- Activity -
Tally every line of the entries that contains the string "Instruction", then reply with only that number.

Provided material: Begin

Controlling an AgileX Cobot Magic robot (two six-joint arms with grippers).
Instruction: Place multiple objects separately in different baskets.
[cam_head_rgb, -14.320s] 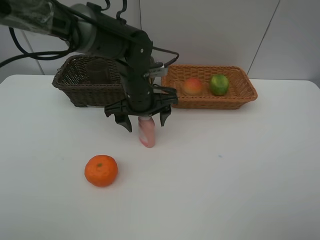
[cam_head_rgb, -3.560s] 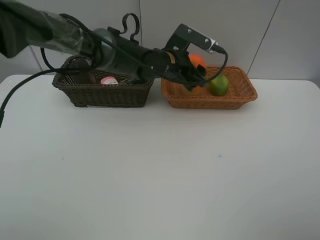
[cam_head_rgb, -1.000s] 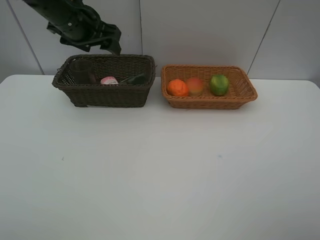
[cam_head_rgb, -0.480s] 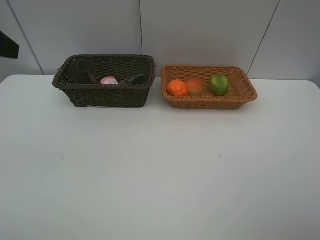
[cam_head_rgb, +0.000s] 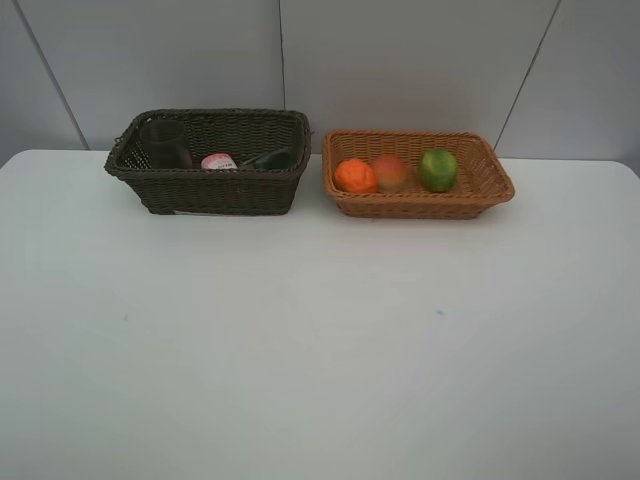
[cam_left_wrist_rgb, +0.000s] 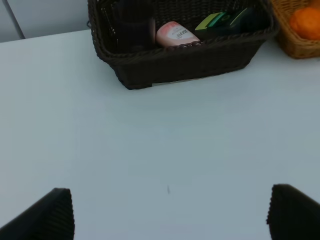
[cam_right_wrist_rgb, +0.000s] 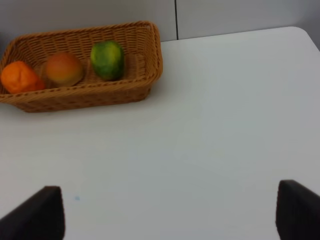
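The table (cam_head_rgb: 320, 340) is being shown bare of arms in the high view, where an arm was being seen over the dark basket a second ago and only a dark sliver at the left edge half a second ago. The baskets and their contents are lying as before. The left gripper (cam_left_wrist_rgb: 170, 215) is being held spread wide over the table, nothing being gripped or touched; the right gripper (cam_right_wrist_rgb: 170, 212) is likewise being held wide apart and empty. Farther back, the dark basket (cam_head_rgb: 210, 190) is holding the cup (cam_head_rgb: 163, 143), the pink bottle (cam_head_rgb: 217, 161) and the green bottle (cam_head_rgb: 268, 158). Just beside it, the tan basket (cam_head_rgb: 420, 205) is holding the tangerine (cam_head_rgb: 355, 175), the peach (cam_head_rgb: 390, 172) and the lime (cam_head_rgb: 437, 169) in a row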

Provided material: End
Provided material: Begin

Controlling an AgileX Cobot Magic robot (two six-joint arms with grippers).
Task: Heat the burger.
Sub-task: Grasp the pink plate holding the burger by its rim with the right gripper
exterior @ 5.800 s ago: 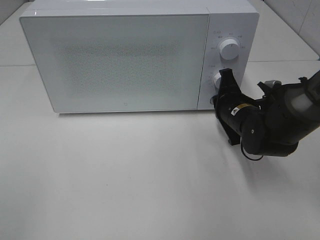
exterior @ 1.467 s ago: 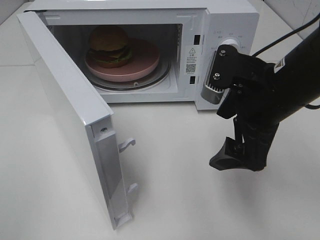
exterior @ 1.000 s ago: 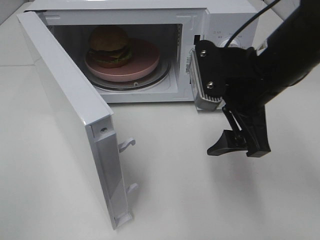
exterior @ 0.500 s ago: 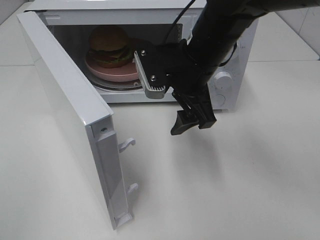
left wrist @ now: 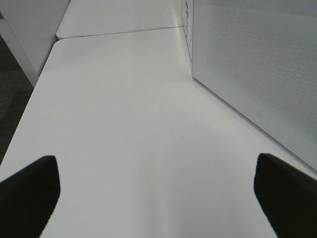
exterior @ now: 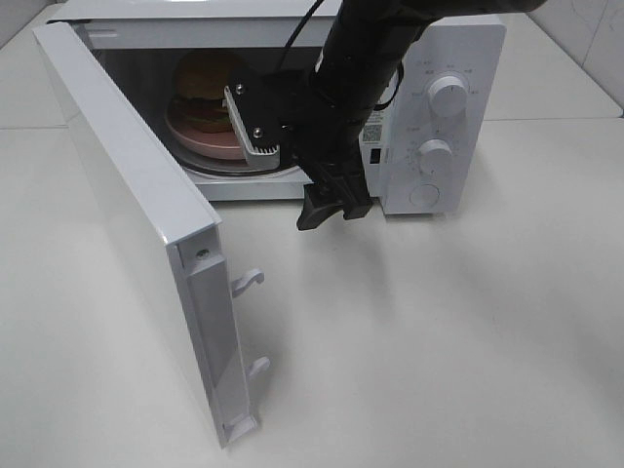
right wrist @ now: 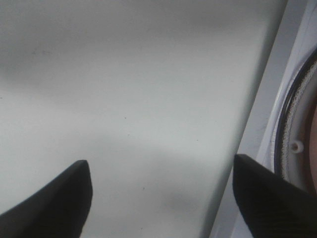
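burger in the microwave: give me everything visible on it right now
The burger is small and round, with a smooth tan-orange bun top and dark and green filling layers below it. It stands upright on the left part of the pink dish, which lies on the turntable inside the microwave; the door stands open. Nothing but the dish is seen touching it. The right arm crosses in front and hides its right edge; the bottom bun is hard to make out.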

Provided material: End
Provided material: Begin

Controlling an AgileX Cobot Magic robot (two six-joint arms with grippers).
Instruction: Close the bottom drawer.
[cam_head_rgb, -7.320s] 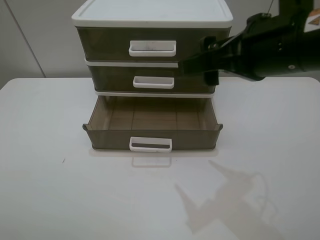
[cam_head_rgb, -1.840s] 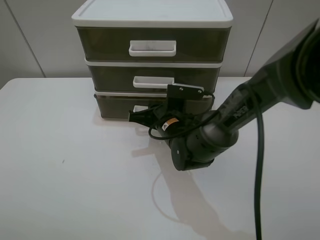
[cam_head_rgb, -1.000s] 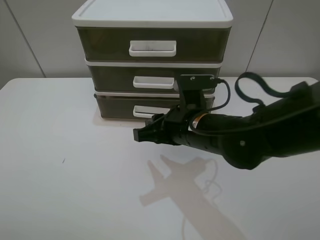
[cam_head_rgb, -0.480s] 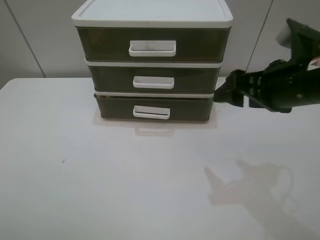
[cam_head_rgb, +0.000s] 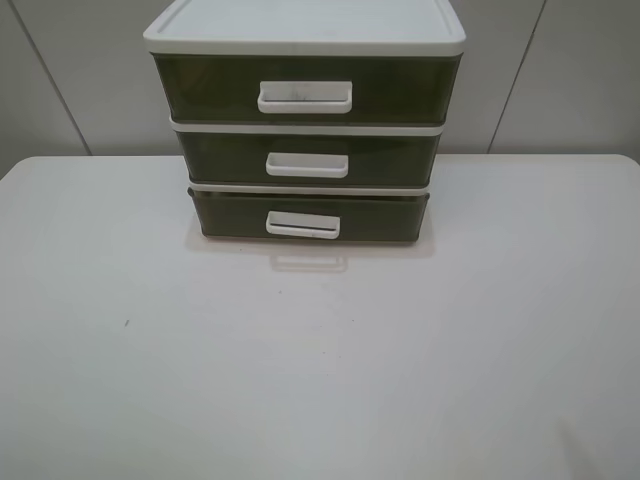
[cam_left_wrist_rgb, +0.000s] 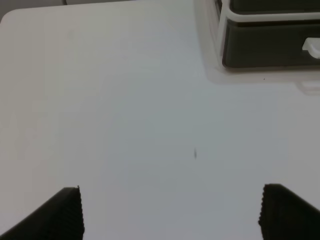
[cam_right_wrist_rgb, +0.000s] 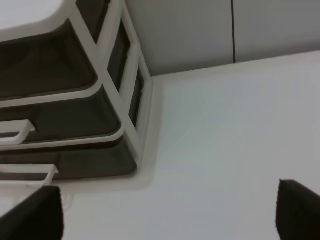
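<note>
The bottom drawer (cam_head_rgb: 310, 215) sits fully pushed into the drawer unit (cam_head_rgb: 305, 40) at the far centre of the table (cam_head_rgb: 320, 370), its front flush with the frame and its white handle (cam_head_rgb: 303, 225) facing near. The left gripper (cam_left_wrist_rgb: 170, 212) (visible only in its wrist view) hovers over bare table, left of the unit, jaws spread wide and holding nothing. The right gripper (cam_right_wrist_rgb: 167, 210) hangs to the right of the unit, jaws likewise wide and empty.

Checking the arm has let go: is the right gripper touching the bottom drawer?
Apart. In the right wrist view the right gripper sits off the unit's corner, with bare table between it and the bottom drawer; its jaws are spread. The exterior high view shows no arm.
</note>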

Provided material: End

- Exercise answer -
2